A poco más de dos semanas del cambio de mando en Chile, el presidente electo José Antonio Kast ha anunciado que revisará el apoyo otorgado por el país a la candidatura de Michelle Bachelet para la Secretaría General de la ONU. Esta postulación fue oficializada a principios de febrero por el gobierno de Gabriel Boric, con el objetivo de suceder a António Guterres al final de su mandato en 2026.
La candidatura de Bachelet cuenta con el respaldo explícito de líderes regionales como Luiz Inácio Lula da Silva, presidente de Brasil, y Claudia Sheinbaum, presidenta de México, lo que le otorga un sólido apoyo en América Latina. Kast, sin embargo, ha indicado que aún no ha tomado una decisión definitiva y que evaluará si el respaldo a Bachelet “conviene más a Chile”, marcando así una diferencia con la postura de la administración saliente.

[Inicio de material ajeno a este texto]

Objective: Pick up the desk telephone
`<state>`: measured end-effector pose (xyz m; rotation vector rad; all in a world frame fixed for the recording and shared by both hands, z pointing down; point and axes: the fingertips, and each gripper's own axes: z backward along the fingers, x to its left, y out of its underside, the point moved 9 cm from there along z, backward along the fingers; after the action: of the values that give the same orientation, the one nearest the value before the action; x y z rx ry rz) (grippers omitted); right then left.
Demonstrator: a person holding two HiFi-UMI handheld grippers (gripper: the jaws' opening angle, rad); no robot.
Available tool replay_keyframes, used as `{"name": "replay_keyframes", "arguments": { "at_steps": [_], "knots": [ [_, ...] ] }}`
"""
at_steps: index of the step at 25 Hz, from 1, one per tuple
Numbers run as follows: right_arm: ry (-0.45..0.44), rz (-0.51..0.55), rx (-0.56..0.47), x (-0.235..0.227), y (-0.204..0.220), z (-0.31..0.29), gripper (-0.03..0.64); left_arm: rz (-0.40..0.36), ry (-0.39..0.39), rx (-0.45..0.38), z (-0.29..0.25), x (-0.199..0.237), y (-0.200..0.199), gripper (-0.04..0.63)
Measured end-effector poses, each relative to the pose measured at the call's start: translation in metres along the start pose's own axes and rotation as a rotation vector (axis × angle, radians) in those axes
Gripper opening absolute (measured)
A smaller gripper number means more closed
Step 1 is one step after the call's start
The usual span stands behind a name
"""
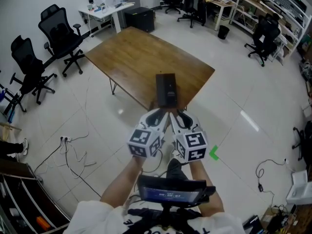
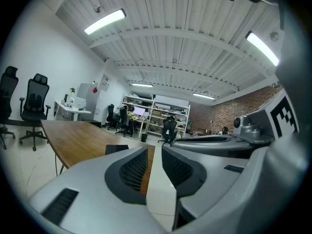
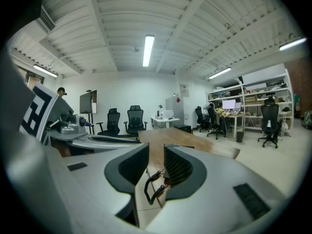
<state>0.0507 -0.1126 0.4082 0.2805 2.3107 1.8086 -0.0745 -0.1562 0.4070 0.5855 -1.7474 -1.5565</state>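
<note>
The black desk telephone [image 1: 165, 90] lies on the near corner of the wooden table [image 1: 131, 52]. Both grippers are held side by side just short of that corner, pointing at the phone. My left gripper [image 1: 158, 115] is open by a narrow gap with nothing between the jaws [image 2: 154, 155]; the phone [image 2: 117, 149] shows just left of its left jaw. My right gripper [image 1: 181, 116] is also open a little [image 3: 156, 155]. Through its gap I see the phone's black coiled cord [image 3: 155, 184] hanging below the table [image 3: 180, 138] edge, apart from the pads.
Black office chairs [image 1: 61, 33] stand left of the table, and loose cables [image 1: 73, 150] trail over the floor at the left. A green tape mark [image 1: 213, 153] sits on the floor to my right. A white desk [image 1: 105, 4] and shelving fill the far end.
</note>
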Motion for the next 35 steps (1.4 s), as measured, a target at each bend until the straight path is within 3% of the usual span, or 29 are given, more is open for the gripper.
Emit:
{"name": "replay_keyframes", "arguments": {
  "at_steps": [4,9,16,18,25,31,33,35],
  "knots": [
    [-0.005,-0.007,0.009,-0.009,0.002,-0.013,0.101,-0.001,0.001,0.023,-0.012,0.01,0.003,0.105],
    [-0.021,-0.021,0.032,-0.029,0.006,-0.031,0.15,0.002,-0.005,0.057,-0.033,0.024,0.006,0.157],
    [-0.079,-0.061,0.061,-0.058,0.014,-0.061,0.15,0.011,-0.022,0.115,-0.058,0.051,0.019,0.169],
    [-0.095,-0.079,0.075,-0.07,0.02,-0.07,0.15,0.026,-0.02,0.14,-0.064,0.061,0.027,0.207],
    [-0.157,-0.079,0.132,-0.1,0.036,-0.102,0.15,0.068,-0.039,0.186,-0.084,0.098,0.049,0.207],
    [-0.208,-0.152,0.172,-0.123,0.051,-0.125,0.15,0.135,-0.034,0.258,-0.111,0.126,0.069,0.207],
    [-0.23,-0.196,0.19,-0.129,0.058,-0.133,0.195,0.18,-0.032,0.272,-0.117,0.136,0.076,0.262],
    [-0.251,-0.239,0.202,-0.136,0.064,-0.141,0.196,0.204,-0.04,0.286,-0.122,0.144,0.085,0.267]
  ]
}}
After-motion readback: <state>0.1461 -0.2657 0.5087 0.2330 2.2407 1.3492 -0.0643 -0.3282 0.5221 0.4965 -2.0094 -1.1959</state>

Entre los aspectos que Kast ha considerado se encuentra la viabilidad de la candidatura en un contexto donde podrían surgir otras postulaciones latinoamericanas. La elección del nuevo secretario general de la ONU está influenciada por el Consejo de Seguridad y el poder de veto de sus cinco miembros permanentes, lo que añade complejidad al proceso.
Además, Kast ha reactivado las invitaciones a Lula da Silva y Claudia Sheinbaum para mantener reuniones bilaterales durante la ceremonia de cambio de mando, con el propósito de “dialogar, discutir y debatir” sobre las razones del respaldo a Bachelet y evaluar el panorama internacional.
Por su parte, el gobierno de Gabriel Boric ha intensificado su ofensiva diplomática para promover la candidatura de Bachelet. La Cancillería ha elaborado un folleto que presenta formalmente la postulación ante el cuerpo diplomático acreditado en Chile, destacando la trayectoria y experiencia multilateral de la exmandataria. El ministro del Interior, Álvaro Elizalde, ha defendido la iniciativa, subrayando la importancia del apoyo de Brasil y México, lo que refleja una valoración regional hacia Bachelet.
El debate sobre el respaldo a la candidatura también ha permeado la opinión pública y el ámbito político interno. Encuestas recientes indican que aproximadamente un 49% de los encuestados considera que el nuevo gobierno debería mantener el apoyo a Bachelet, mientras que un 40% opina que debería retirarlo. Dentro de la coalición de derecha, existen posturas divergentes; algunos sectores sugieren que la decisión debe tomarse después del 11 de marzo, mientras que otros advierten que se trata de una decisión estratégica que podría afectar las relaciones con Brasil y México.
La revisión del respaldo a la candidatura de Michelle Bachelet se presenta como una de las primeras decisiones de política exterior que deberá enfrentar el nuevo gobierno, en un contexto de creciente atención regional e internacional.